My private email domains are hosted on a linux server where I have shell access (but not as root) which processes them with procmail, stores them locally and finally forwards them all to a professionally hosted email server with IMAP access and all that blinky stuff.
The setup is slightly convulted (aka "historically grown") but works well for me.

But the last days have been quiet on the email front. Not even the notorious spammers spamming my message-ids (how intelligent!) have apparently be trying to contact me. Now that's suspicious, so I decided to look into that.

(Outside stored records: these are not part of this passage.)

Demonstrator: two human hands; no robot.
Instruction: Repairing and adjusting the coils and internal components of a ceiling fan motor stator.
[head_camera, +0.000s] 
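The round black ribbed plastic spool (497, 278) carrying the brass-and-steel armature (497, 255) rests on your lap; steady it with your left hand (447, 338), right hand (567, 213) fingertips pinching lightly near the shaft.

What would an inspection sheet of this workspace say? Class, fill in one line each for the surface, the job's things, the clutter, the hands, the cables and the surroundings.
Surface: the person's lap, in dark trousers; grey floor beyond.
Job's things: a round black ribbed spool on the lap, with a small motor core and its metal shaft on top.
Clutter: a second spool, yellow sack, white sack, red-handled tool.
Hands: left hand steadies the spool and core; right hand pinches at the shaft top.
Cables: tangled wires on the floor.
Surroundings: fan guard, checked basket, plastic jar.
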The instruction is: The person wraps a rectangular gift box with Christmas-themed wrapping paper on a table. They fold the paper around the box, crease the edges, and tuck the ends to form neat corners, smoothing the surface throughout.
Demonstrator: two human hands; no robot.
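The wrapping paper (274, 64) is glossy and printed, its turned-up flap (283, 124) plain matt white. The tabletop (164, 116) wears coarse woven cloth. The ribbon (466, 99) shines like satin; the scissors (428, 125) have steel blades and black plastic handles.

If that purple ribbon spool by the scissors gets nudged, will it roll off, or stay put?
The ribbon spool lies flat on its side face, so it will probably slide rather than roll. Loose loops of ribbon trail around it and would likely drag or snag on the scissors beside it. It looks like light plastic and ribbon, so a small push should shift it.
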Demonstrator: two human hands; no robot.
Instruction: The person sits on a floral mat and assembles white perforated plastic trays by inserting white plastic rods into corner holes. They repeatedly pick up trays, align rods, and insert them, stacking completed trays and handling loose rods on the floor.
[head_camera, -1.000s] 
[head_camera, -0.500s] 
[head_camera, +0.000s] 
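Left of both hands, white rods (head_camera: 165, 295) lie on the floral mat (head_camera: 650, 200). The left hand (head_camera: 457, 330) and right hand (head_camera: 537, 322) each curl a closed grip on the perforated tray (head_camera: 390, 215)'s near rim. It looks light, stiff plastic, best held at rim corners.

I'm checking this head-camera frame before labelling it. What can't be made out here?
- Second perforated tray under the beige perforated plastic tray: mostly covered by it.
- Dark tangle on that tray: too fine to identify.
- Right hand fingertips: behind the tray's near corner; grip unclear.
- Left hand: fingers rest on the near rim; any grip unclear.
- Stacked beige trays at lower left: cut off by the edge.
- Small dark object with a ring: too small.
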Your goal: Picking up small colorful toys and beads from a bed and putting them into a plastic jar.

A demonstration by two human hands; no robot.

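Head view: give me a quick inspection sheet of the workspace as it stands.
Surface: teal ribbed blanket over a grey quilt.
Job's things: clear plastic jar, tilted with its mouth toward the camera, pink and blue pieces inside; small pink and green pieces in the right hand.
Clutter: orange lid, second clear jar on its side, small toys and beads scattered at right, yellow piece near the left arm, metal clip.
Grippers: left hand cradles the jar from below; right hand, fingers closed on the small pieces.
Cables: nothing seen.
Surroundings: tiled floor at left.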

A quick testmail from my gmail account did not seem to come through. Now the old test via telnet to port 25... had to look up the SMTP protocol, it's a long time ago I had to resort to this. First try: greylisting... come back later. Second try:
250 Ok: queued as F117E148DE4
Check the mails on the server: did not get through.

Now a few more words on the setup: as I wrote, all mail is forwarded to that professionally hosted IMAP server, where I read it usually with Thunderbird or, if things get bad, with the web frontend.
But since all emails are also stored on the server with shell access, I get them from there from time to time via imap-over-ssh, using fetchmail and the mailsync tool.

BTW, the fetchmail setup for such a thing is:
poll myacc via shellservername.tld with proto imap:
    plugin "ssh -C %h bin/imapd" auth ssh;
    user seife there is seife here options keep stripcr
    folders Mail/inbox Mail/s3e-spam Mail/thirdfolder
    mda "/usr/bin/procmail -f %F -d %T"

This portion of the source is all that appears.